The native tags for interactive elements (such as radio buttons, checkboxes, and <button> tags) are inherently clickable and tabbable with the keyboard. However, sometimes a limitation will mean that you must use a semantically-inappropriate tag for an element that still semantically serves as a button or interactive element.

In these cases, you need to make that element clickable and tabbable with the keyboard.

In React

In React, the functions useNonButtonElementAsButton or useNonAnchorElementAsAnchor will return the necessary props to provide the accessibility support to a component.
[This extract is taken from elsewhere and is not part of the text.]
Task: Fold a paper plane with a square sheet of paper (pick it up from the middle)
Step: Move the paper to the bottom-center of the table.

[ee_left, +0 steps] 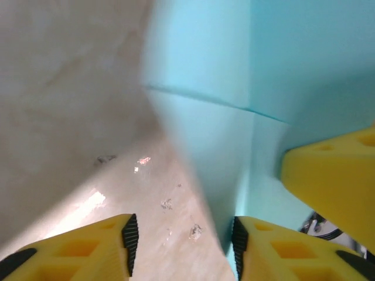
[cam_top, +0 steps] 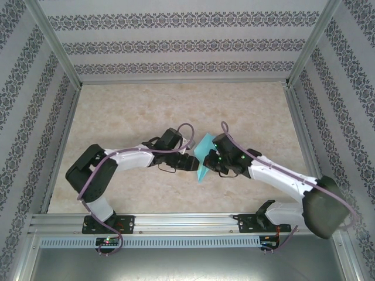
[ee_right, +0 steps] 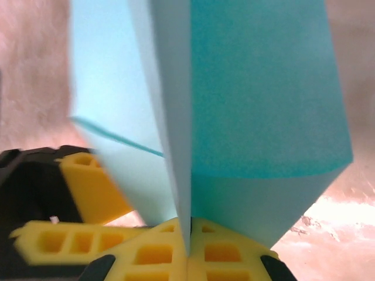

Neither of these functions have any effect on styling or visuals; they just set things like roletabindex, and a keypress handler.

In Vanilla

The CSS class .swan-accessibility-keyboard-clickable will make it so that if the element is in focus, and the user hits either the Enter or Space keys, the keypress will act as a click upon the element.

The element with this class will also need the attribute tabindex="0" to put it into the tab order. Without this, the user can't put the element into focus using the keyboard or a screen reader.

The element also needs an appropriate ARIA role to indicate its function; typically this will be role="button" for a clickable element that acts (but doesn't necessary look like!) a button.

Accessible name

An accessible name is the name of a user interface element. It is the text associated with an HTML element that provides users of assistive technology with a label for the element.

When using covering to increase the clickable target a Link to cover a Card or Standard Tile, only wrap the Link around the content that should be included in the accessible name. This is usually the title or call-to-action.